I live in a defferent state from my parents. My parents are 80 years old. But when my father's heath went bad, I was able to go back home and be with him. I spent more than a month trying to keep my dad alive and happy. He also tried to keep himself alive for us kids. He was looking at double leg amputation. the night before the surgery, his heart just stopped. He passed away that night. I know my father and he would not want to live that way. At the same time I lived with and loved a man that had a lifetime of alcohol abuse. I knew that he would drink himself to death, I just didn't know it would be the same day as my dad. My husband wasn't with me when my dad died and we were out of communication at that time, so i didn't know my husband was dead till a week later. (long story) I had a regular funeral for my father. My husband had to be cremated. I didn't get to say goodbye to him the way i did my dad. I don't have the closure and it is eating me apart.

Nov 20, 2011
Debs story
by: Peggy ( Lost)

OMG Debbie,

I lost my husband going on 3 months in a couple of days, I found this site, it is great, I thought i was going crazy, thought i was alone, but no!!!! I have learned something you must speak, let it out please do not hold it in, believe me cry if you have to , but please do not hold it in.. do not be afraid of telling your story we all are in pain!!, May god bless you

Nov 19, 2011
thank you
by: Anonymous

I would love to tell my story, but as I have been reading others stories, I feel like mine doesn't compare.

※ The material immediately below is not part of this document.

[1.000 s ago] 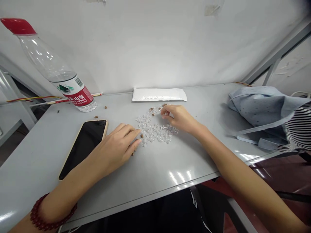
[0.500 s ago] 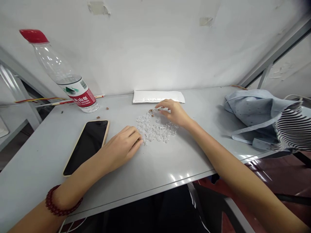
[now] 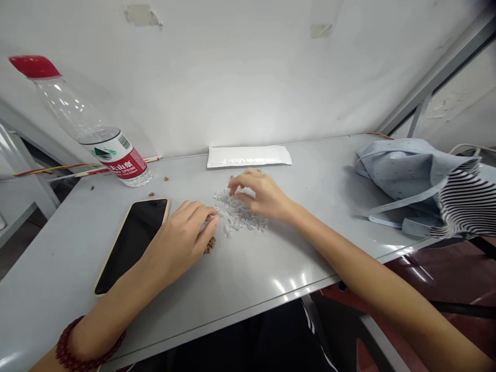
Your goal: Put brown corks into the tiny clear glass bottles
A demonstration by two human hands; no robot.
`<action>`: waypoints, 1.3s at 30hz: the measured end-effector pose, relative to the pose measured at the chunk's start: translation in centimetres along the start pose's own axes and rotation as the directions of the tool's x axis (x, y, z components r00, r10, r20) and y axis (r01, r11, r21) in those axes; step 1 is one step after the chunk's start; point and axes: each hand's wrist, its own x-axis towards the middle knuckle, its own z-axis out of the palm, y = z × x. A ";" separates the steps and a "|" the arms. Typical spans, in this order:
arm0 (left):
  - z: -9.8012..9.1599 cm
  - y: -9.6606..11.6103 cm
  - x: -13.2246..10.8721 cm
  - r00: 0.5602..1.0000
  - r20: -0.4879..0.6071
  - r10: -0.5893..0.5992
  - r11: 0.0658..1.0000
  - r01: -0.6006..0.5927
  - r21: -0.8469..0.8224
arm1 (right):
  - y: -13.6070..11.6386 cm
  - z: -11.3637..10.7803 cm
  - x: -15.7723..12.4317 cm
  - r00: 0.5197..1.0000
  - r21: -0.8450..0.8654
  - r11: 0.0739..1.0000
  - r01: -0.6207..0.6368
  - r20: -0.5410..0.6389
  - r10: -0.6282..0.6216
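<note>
On the grey table lies a loose spread of small clear plastic pieces (image 3: 236,213). My right hand (image 3: 259,194) reaches over its far side, fingers bent and thumb drawn towards the index fingertip. Small brown bits show by those fingertips, but what is pinched is too small to make out. At the left edge of the spread rests my left hand (image 3: 186,232), fingers curled and thumb close to the index finger. A little heap of brown pieces (image 3: 210,245) shows beside its thumb, partly covered by the hand. Whatever is within its fingers is hidden.
A black-screened phone (image 3: 132,245) lies left of my left hand. Behind it stands a red-capped water bottle (image 3: 127,164). A flat white packet (image 3: 249,156) lies near the wall. At right is a light blue cloth bag (image 3: 403,165). Two brown crumbs lie near the bottle.
My right hand has moved left and nearer over the clear pieces, its fingers more curled. My left hand has shifted slightly left, uncovering the brown heap. The view has shifted a little.
</note>
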 end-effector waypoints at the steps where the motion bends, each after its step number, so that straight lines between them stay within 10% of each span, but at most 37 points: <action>1: -0.1 0.1 0.0 1.000 -0.003 -0.019 1.000 0.019 -0.008 | -1.0 0.4 -0.2 0.998 0.029 0.998 0.058 -0.006 -0.058; 19: -0.4 1.1 0.3 0.994 0.079 -0.080 0.987 0.090 -0.132 | -3.7 1.6 -1.4 0.983 -0.022 0.983 0.180 0.053 -0.178; 30: -0.4 -0.6 -0.2 0.981 0.166 0.100 0.993 -0.108 0.040 | 1.5 -1.6 -0.5 0.959 -0.062 0.958 -0.281 0.010 0.282; 39: -0.9 -0.8 -0.6 0.975 0.222 0.004 0.998 -0.016 0.054 | 4.9 -3.6 -0.8 0.929 -0.187 0.916 -0.354 0.039 0.367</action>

I know that I am feeling sorry for myself right now, but so many other people have it harder than me.

Nov 18, 2011
keep writing
by: Anonymous

Deb, please keep writing and get it all down on paper. It will help. I'm sorry for the loss you are feeling. It will ease in time. Just keep reading the post for lost spouses. You will gain a wealth of information to help you in the grieving process.
God be with you and may he give you strength to move forward in this most painful journey.